Машина уехала, а к Каштану подошел оленевод Анфиноген, шибко небритый, насквозь пропитанный табачной гарью мужик. Он спросил:
— Довольна жинка-то осталась? Недаром пантами баловался?
— Что за пошлости городишь, Анфиноген?
— Какие ж это пошлости? Дело житейское. Известно, что пант нашему брату лихость дает… Но, говорят, шибче всех других снадобий — рог носорожий действует. Не знаю, брешут или правду говорят, будто стоит одна штука пятьдесят тыщ долларами…
Через три недели в Светлоярское оленеводческое хозяйство нагрянул ревизор. Оп дотошно проверил документацию, провел беседы с личным составом. Был крайне удивлен присутствием в оленнике не предусмотренного штатом и фондами заработной платы работника. Ревизор не мог взять в толк и не принял объяснений Каштана, что трудится тот по своей воле без зарплаты. С точки зрения ревизора, это был явный непорядок, и он высказал мнение, что Каштану следует искать работу в тех коллективах, где есть вакантные единицы.
А когда ревизор докопался до вопиющих фактов лечения нештатного постороннего лица, возмущению его не было границ. Он грозил доложить начальству и органам правопорядка, что государственное хозяйство превращено в богадельню и частную лечебницу…
Долго бушевал ревизор. И Юрий понял, что пора уезжать. Он по-братски обнял товарищей, к которым так привык, от всего сердца поблагодарил их за тепло и человечность и покинул место, ставшее ему бесконечно дорогим.
В Чагу его вез Володя.
— Да не переживай ты, чудак, — говорил шофер. — Никто не тронет ни Свиридова, ни кого другого. Пошумит ревизор и угомонится. У нас есть свой способ утихомирить любого ревизора. В первый раз, что ли?

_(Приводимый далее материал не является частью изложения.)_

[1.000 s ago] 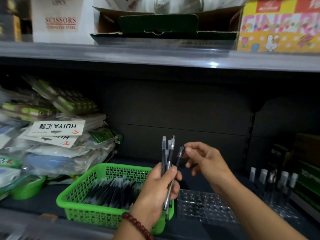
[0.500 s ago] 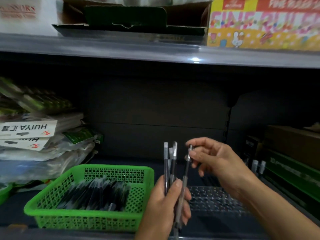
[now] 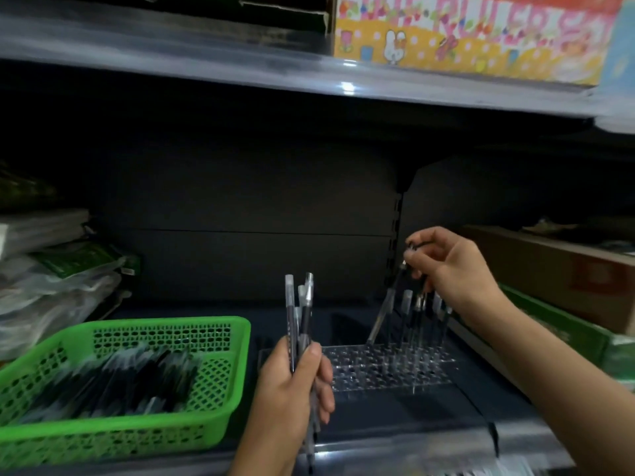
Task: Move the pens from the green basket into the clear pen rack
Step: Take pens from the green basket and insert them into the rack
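Observation:
The green basket (image 3: 237,341) sits at the lower left of the shelf with several dark pens (image 3: 130,383) lying in it. My left hand (image 3: 292,389) grips a bunch of pens (image 3: 299,314) upright, just right of the basket. The clear pen rack (image 3: 385,371) lies flat on the shelf in front of my left hand. Several pens (image 3: 419,310) stand in its far right holes. My right hand (image 3: 450,269) pinches the top of a single pen (image 3: 386,304), which tilts down with its tip at the rack's far edge.
The upper shelf edge (image 3: 309,73) runs overhead with a colourful box (image 3: 474,36) on it. Plastic-wrapped stationery packs (image 3: 51,283) pile up at the left. A brown box (image 3: 556,269) and green boxes (image 3: 567,328) flank the rack on the right.
My right hand has carried one pen away from the bunch, rightward and back, and lowered its tip to the rack. The view has shifted right. The left hand still holds the bunch.

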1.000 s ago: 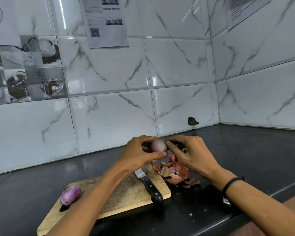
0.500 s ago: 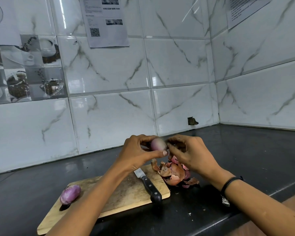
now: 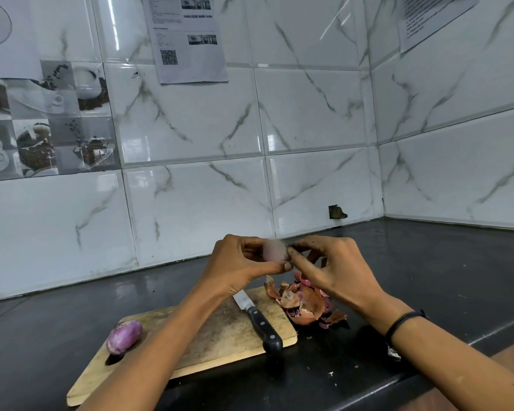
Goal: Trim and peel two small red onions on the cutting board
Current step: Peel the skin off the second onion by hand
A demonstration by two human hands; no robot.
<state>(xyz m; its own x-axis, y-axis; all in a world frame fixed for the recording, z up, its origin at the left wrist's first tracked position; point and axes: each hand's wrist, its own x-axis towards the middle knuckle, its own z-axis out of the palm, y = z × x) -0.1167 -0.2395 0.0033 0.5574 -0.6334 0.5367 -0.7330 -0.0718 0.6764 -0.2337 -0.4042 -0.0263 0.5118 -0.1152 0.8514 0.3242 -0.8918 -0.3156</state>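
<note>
My left hand (image 3: 238,264) grips a small pale red onion (image 3: 274,251) in the air above the far end of the wooden cutting board (image 3: 220,336). The onion looks blurred. My right hand (image 3: 336,268) pinches at the onion's right end with thumb and forefinger. A second red onion (image 3: 123,336), purple and smooth, lies on the board's left end. A black-handled knife (image 3: 260,321) rests on the board's right part, blade pointing away from me. A heap of onion skins (image 3: 304,304) sits at the board's right edge, under my right hand.
The board lies on a dark countertop (image 3: 428,277) that runs into a corner of white marble-look tiles (image 3: 190,203). Small scraps dot the counter near its front edge (image 3: 330,373). Papers hang on the wall tiles above.
Both hands stay raised with the onion between them. The onion has turned a little in my left hand and my right fingertips have shifted on its end.
</note>
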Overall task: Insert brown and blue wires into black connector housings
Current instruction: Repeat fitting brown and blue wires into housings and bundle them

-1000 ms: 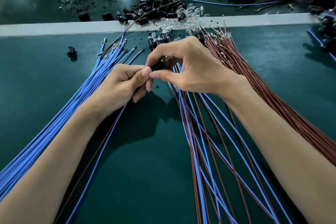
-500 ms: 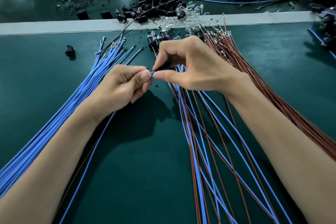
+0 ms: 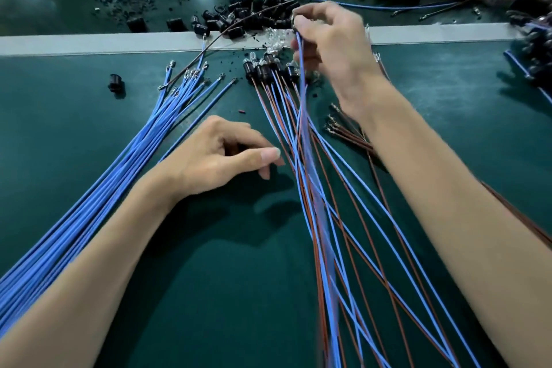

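My right hand (image 3: 331,48) pinches a wired housing (image 3: 294,22) (blurred) near the mat's far edge; left hand (image 3: 215,155), empty and loosely curled, must fetch the next blue wire (image 3: 167,116).

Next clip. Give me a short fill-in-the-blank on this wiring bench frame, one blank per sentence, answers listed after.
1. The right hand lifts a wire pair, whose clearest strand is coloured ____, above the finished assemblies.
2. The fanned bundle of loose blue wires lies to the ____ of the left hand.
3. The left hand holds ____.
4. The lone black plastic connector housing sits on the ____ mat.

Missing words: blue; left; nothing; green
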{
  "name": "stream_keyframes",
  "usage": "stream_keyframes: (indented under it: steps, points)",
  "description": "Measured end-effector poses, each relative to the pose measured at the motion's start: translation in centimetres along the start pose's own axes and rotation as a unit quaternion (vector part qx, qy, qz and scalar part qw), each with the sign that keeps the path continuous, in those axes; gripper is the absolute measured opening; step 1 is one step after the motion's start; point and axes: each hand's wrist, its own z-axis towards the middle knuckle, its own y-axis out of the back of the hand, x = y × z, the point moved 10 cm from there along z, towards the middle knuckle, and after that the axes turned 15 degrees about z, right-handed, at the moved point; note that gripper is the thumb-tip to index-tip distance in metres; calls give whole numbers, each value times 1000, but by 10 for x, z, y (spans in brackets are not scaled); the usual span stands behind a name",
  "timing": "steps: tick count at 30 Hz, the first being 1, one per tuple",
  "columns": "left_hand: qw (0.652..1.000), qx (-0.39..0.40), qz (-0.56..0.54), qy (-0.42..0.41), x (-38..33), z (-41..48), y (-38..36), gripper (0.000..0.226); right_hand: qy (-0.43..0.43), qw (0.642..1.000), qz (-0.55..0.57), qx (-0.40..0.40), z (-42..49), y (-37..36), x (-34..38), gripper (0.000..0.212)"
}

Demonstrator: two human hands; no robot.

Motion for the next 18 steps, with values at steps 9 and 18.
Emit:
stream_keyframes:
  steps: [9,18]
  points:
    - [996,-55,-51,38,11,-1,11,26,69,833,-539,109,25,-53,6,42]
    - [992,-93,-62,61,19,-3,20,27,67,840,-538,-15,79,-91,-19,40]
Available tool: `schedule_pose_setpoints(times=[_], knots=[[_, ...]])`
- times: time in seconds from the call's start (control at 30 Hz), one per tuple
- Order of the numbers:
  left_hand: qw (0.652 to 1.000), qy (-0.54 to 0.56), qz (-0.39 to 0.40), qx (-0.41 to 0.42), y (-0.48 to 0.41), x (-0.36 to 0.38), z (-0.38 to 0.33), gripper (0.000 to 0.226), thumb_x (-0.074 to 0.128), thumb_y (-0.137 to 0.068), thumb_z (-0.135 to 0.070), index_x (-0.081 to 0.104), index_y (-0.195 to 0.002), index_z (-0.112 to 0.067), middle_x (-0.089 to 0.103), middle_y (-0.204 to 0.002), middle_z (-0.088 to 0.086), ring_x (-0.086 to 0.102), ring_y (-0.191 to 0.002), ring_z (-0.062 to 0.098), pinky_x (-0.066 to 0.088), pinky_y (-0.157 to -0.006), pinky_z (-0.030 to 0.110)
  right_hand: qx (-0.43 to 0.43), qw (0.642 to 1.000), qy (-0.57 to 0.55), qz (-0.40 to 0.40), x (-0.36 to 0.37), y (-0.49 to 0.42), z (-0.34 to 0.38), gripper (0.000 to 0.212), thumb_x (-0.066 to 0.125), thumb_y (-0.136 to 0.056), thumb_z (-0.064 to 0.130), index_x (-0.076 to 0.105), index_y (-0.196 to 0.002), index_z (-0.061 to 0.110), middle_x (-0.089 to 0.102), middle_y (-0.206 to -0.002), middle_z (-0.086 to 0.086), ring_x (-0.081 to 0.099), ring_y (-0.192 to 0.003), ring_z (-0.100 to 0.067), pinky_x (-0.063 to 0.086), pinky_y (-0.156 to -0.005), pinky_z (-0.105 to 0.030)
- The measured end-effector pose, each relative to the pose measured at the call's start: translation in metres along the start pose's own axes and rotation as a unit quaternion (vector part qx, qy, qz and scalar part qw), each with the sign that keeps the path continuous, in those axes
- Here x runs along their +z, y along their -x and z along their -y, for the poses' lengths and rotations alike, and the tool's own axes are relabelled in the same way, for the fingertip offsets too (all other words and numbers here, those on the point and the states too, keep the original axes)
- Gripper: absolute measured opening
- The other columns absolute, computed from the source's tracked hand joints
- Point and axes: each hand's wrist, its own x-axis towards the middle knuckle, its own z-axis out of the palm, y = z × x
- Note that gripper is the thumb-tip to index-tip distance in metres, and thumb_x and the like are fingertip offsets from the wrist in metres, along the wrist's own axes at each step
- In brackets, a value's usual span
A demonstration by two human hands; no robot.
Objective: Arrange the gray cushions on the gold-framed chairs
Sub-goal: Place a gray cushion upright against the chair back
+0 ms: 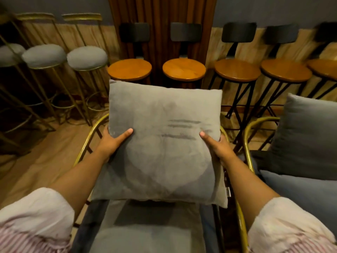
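We held the soft, light cushion [160, 143] by its side edges, left hand [113, 141] and right hand [217, 145] fingers closed on it, over the chair [145, 234].

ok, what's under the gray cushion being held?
The gold-framed chair: its gray seat pad and dark edge show below the gray cushion. The chair's back and rear seat are covered.

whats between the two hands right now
In the head view, the gray cushion spans the whole gap: the left hand grips its left edge and the right hand its right edge, above the gold-framed chair.
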Motion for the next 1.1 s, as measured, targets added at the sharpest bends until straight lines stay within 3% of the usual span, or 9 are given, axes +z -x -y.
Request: schedule_pose_setpoints(times=[0.07, 0.17, 0.3, 0.47, 0.67, 0.77, 0.9, 0.97, 1.1], knots=[[1.000, 0.001, -0.014, 0.010, -0.032, 0.001, 0.001, 0.105, 0.082, -0.055, -0.054, 0.033, -0.143, -0.020, 0.048, -0.143, 0.004, 0.049, -0.126, 0.022, 0.041, -0.102, 0.036, -0.002, 1.000, 0.009, 0.010, 0.008, -0.035, 0.006, 0.075, 0.084, -0.063, 0.041, 0.053, -0.127, 0.019, 0.066, -0.122, 0.001, 0.063, -0.109, -0.020, 0.052, -0.091, -0.036], [1.000, -0.003, -0.010, 0.023, -0.077, 0.005, 0.003, 0.115, 0.084, -0.050, -0.055, 0.026, -0.145, -0.025, 0.042, -0.148, 0.001, 0.042, -0.135, 0.025, 0.035, -0.111, 0.045, -0.010, 1.000, 0.013, 0.018, 0.015, -0.083, 0.009, 0.087, 0.084, -0.066, 0.030, 0.037, -0.140, 0.023, 0.058, -0.129, 0.002, 0.057, -0.115, -0.019, 0.050, -0.086, -0.030], [0.998, -0.007, -0.024, 0.057, -0.128, 0.025, 0.019, 0.108, 0.082, -0.067, -0.033, 0.012, -0.149, -0.029, 0.027, -0.155, 0.001, 0.029, -0.142, 0.025, 0.027, -0.113, 0.043, -0.037, 0.999, -0.003, -0.014, 0.031, -0.135, -0.010, 0.104, 0.082, -0.067, 0.019, 0.017, -0.148, 0.026, 0.044, -0.144, -0.003, 0.046, -0.125, -0.021, 0.043, -0.093, -0.034], [0.997, -0.009, -0.023, 0.080, -0.173, 0.052, 0.053, 0.110, 0.081, -0.067, -0.031, 0.007, -0.149, -0.030, 0.022, -0.157, 0.001, 0.027, -0.142, 0.023, 0.027, -0.116, 0.043, -0.061, 0.995, -0.009, -0.076, 0.045, -0.170, -0.058, 0.128, 0.090, -0.048, 0.038, 0.011, -0.148, 0.030, 0.034, -0.151, -0.004, 0.039, -0.133, -0.026, 0.038, -0.109, -0.045], [0.998, -0.025, -0.035, 0.035, -0.198, 0.066, 0.106, 0.107, 0.079, -0.070, -0.029, 0.008, -0.150, -0.026, 0.022, -0.158, 0.001, 0.026, -0.143, 0.024, 0.026, -0.114, 0.041, -0.104, 0.989, 0.007, -0.108, 0.057, -0.184, -0.110, 0.124, 0.088, -0.051, 0.034, 0.012, -0.148, 0.028, 0.030, -0.153, -0.002, 0.034, -0.137, -0.023, 0.034, -0.111, -0.041], [1.000, -0.026, -0.015, 0.002, -0.201, 0.070, 0.131, 0.098, 0.077, -0.072, -0.025, 0.016, -0.149, -0.018, 0.029, -0.155, 0.004, 0.031, -0.142, 0.025, 0.028, -0.112, 0.035, -0.105, 0.988, 0.047, -0.102, 0.057, -0.187, -0.140, 0.119, 0.089, -0.057, 0.026, 0.012, -0.148, 0.023, 0.029, -0.153, -0.005, 0.032, -0.137, -0.022, 0.031, -0.109, -0.033], [0.998, -0.047, -0.041, 0.015, -0.190, 0.077, 0.146, 0.080, 0.070, -0.081, -0.021, 0.025, -0.146, -0.013, 0.037, -0.152, 0.006, 0.037, -0.138, 0.023, 0.029, -0.095, 0.015, -0.090, 0.989, 0.055, -0.107, 0.062, -0.173, -0.172, 0.118, 0.090, -0.053, 0.029, 0.018, -0.146, 0.015, 0.033, -0.151, -0.005, 0.036, -0.132, -0.012, 0.032, -0.097, -0.008], [0.998, -0.041, -0.038, 0.013, -0.194, 0.076, 0.141, 0.075, 0.068, -0.083, -0.024, 0.029, -0.145, -0.012, 0.040, -0.150, 0.007, 0.040, -0.136, 0.023, 0.031, -0.094, 0.017, -0.091, 0.989, 0.052, -0.105, 0.061, -0.174, -0.170, 0.118, 0.087, -0.049, 0.034, 0.021, -0.145, 0.015, 0.035, -0.150, -0.005, 0.036, -0.128, -0.008, 0.034, -0.086, 0.005], [0.999, -0.041, -0.026, 0.000, -0.204, 0.074, 0.131, 0.074, 0.066, -0.084, -0.029, 0.028, -0.146, -0.015, 0.039, -0.151, 0.006, 0.039, -0.136, 0.025, 0.032, -0.097, 0.024, -0.103, 0.989, 0.043, -0.098, 0.056, -0.178, -0.160, 0.117, 0.083, -0.047, 0.047, 0.024, -0.144, 0.016, 0.038, -0.145, 0.000, 0.037, -0.129, -0.008, 0.034, -0.086, 0.006]])
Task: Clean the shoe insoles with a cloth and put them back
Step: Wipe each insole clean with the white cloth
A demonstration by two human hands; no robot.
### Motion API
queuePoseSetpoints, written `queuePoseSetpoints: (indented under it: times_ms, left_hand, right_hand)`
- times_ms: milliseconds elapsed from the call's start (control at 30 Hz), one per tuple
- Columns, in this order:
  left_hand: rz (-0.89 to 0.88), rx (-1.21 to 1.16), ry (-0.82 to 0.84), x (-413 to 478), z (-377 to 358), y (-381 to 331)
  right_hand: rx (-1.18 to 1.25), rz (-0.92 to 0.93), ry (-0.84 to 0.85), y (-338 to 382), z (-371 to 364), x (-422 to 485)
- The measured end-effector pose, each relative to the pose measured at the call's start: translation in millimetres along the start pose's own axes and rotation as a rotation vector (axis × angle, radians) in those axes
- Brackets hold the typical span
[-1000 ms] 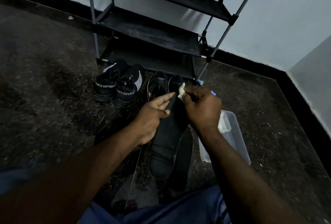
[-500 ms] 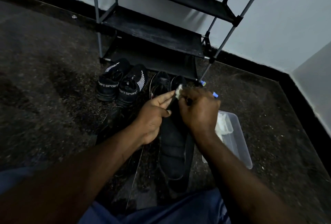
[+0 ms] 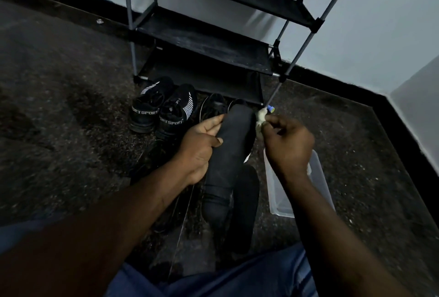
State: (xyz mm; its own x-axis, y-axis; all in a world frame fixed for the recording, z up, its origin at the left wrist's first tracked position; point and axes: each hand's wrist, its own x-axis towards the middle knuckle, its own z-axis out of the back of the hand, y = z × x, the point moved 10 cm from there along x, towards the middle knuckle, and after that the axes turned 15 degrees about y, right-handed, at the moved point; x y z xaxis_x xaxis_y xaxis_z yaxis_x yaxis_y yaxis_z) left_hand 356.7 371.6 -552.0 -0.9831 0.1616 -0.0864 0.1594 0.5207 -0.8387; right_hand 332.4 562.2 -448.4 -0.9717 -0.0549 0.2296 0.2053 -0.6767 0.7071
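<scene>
Here the left hand [image 3: 202, 147] grips a black insole [image 3: 231, 149] along its edge — the right hand [image 3: 288, 147] pinches a pale cloth [image 3: 261, 116] just beside the insole's tip.

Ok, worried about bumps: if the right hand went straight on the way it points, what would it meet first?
Probably the small blue object just past the cloth the right hand pinches, then the shoe rack leg; depth is unclear.

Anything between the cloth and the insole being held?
Nothing visible. The right hand pinches the cloth right beside the insole's upper right edge; the left hand grips the insole's left side, clear of that edge.
</scene>
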Motion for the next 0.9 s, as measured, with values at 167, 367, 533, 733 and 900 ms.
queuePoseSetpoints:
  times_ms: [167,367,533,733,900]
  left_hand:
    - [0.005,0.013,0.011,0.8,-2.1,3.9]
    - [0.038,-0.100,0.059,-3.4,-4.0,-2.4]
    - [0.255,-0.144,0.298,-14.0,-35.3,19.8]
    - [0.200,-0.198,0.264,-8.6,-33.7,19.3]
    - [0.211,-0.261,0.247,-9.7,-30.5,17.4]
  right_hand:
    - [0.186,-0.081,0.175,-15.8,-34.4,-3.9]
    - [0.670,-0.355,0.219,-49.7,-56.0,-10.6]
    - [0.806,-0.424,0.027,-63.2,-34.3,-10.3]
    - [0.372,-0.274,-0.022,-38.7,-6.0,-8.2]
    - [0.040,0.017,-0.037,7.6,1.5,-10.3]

— Так не хотелось уезжать от вас.
— А ты на следующее лето приезжай. У нас и штаты появятся. Приедешь?
— Там видно будет. Может, и приеду. Зависит от того, куда на работу устроюсь.
— Слушай, я в Чаге объявление видел: требуются люди в аэрогеологию. И платят хорошо.
— Посмотрим, — кивнул Каштан.
12. «…И ПУСТЬ ХРАНИТ ТЕБЯ ТВОЯ ЗВЕЗДА!»
Надо было начинать новую жизнь….
И в конце августа Юрий устроился на работу в подразделение аэрогеологоразведки, которое пока что базировалось в Приморье, но потом должно было перебраться дальше на запад.
Аэрогеологическая служба требовала отменного здоровья. И перед поступлением туда пришлось пройти всестороннее медицинское обследование. Никаких аномалий в организме Каштана, в том числе и в легких, врачи не обнаружили. Утверждать, что легкие чисты, как хрусталь, было бы преувеличением. Но и следов туберкулеза в них практически не осталось. Слабые меты зарубцевавшейся легочной ткани опасения не внушали.
Сентябрь ушел на подготовку к полетам, на освоение новой специальности, на изучение приборов, с которыми приходится иметь дело оператору — а именно так называлась должность Юрия.
Гамма-спектрометрическая и тепловизорная аппаратура устанавливалась на самолетах и вертолетах и включалась во время полетов над интересующими геологов участками территории. Оператор следил за работой приборов, а геофизики анализировали их показания.